> Input data

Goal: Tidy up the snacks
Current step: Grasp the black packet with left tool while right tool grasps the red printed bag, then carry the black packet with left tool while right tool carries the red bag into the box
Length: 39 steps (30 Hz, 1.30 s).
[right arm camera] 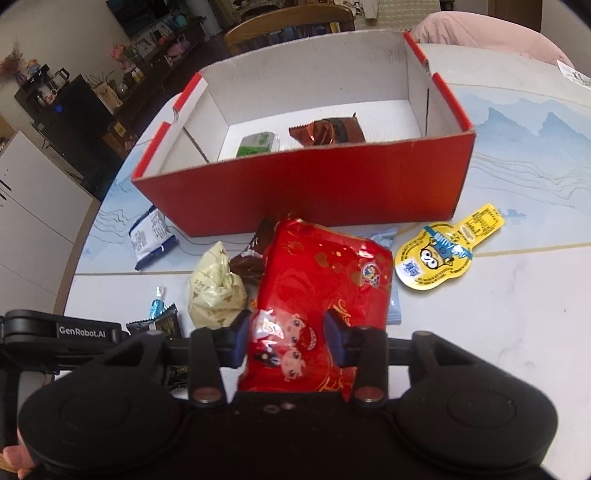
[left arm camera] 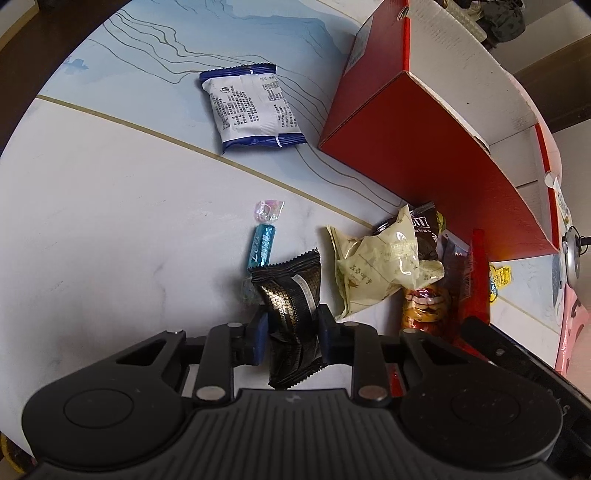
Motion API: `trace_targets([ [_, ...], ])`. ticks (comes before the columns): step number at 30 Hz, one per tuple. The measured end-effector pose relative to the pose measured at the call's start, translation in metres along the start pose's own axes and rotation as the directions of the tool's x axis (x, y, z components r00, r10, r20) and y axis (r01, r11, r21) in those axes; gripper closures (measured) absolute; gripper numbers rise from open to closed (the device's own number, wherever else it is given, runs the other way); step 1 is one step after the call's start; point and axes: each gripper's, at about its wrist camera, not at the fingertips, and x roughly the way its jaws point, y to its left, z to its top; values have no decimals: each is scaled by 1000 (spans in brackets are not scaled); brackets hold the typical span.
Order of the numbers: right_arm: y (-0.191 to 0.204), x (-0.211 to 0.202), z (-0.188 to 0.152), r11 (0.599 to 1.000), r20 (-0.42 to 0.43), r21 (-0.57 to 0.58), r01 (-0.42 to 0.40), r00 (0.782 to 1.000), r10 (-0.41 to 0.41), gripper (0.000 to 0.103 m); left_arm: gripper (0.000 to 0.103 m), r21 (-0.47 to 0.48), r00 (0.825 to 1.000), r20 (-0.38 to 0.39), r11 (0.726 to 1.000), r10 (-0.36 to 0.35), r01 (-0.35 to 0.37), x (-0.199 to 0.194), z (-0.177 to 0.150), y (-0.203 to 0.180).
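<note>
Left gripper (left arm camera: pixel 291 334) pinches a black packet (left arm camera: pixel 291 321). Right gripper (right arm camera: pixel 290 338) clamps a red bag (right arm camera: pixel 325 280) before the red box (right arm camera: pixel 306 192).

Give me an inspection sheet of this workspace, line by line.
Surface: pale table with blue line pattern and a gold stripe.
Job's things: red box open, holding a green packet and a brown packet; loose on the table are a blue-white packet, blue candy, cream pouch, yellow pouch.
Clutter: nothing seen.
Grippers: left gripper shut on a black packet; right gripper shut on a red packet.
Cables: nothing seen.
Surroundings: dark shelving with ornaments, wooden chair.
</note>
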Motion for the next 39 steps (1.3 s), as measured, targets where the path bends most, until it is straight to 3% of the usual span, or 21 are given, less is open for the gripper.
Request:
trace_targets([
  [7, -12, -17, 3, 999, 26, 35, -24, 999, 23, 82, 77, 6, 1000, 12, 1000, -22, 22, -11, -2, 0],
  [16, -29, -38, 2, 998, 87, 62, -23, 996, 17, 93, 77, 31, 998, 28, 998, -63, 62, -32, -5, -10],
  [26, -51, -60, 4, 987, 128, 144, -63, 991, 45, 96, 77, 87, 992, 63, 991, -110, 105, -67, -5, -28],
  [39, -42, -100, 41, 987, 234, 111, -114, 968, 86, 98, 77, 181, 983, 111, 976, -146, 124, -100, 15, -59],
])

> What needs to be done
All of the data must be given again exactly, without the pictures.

> Task solution
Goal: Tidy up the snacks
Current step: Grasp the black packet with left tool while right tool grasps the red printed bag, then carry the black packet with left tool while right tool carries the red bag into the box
Length: 39 steps (30 Hz, 1.30 s).
[right arm camera] 
[left arm camera] 
Motion API: `trace_targets([ [_, ...], ])`. ticks (comes before the columns): step number at 30 Hz, one per tuple. The measured end-effector pose relative to the pose measured at the call's start, translation in metres along the start pose's own axes and rotation as the directions of the tool's x axis (x, y, z components r00, r10, r20) and y axis (r01, r11, r21) in those axes; gripper closures (measured) absolute; gripper numbers rise from open to closed (the device's own number, wherever else it is given, runs the other way); step 1 is one step after the call's start; point and axes: each gripper's, at about its wrist camera, not at the fingertips, and x roughly the way its jaws point, y to its left, z to its top; values have no decimals: each is scaled by 1000 (spans in brackets are not scaled); brackets hold the typical span.
Order of the numbers: right_arm: y (-0.191 to 0.204), x (-0.211 to 0.202), z (-0.188 to 0.152), r11 (0.599 to 1.000), r20 (-0.42 to 0.43), r21 (-0.57 to 0.58), r01 (-0.42 to 0.40), r00 (0.782 to 1.000), r10 (-0.41 to 0.41), gripper (0.000 to 0.103 m); left_arm: gripper (0.000 to 0.103 m), r21 (-0.47 to 0.48), r00 (0.825 to 1.000), r20 (-0.38 to 0.39), r11 (0.726 to 1.000), r10 (-0.36 to 0.35), r01 (-0.35 to 0.37), x (-0.199 to 0.194), z (-0.177 to 0.150), y (-0.203 to 0.180).
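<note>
Left gripper (left arm camera: pixel 291 334) pinches a black packet (left arm camera: pixel 291 321). Right gripper (right arm camera: pixel 290 338) clamps a red bag (right arm camera: pixel 325 280) before the red box (right arm camera: pixel 306 192).

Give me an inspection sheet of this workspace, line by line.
Surface: pale table with blue line pattern and a gold stripe.
Job's things: red box open, holding a green packet and a brown packet; loose on the table are a blue-white packet, blue candy, cream pouch, yellow pouch.
Clutter: nothing seen.
Grippers: left gripper shut on a black packet; right gripper shut on a red packet.
Cables: nothing seen.
Surroundings: dark shelving with ornaments, wooden chair.
</note>
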Motion for the next 39 steps (1.3 s), as measured, targets where the path bends most, until it is straight to 3% of the usual span, or 21 are given, less is open for the gripper.
Request:
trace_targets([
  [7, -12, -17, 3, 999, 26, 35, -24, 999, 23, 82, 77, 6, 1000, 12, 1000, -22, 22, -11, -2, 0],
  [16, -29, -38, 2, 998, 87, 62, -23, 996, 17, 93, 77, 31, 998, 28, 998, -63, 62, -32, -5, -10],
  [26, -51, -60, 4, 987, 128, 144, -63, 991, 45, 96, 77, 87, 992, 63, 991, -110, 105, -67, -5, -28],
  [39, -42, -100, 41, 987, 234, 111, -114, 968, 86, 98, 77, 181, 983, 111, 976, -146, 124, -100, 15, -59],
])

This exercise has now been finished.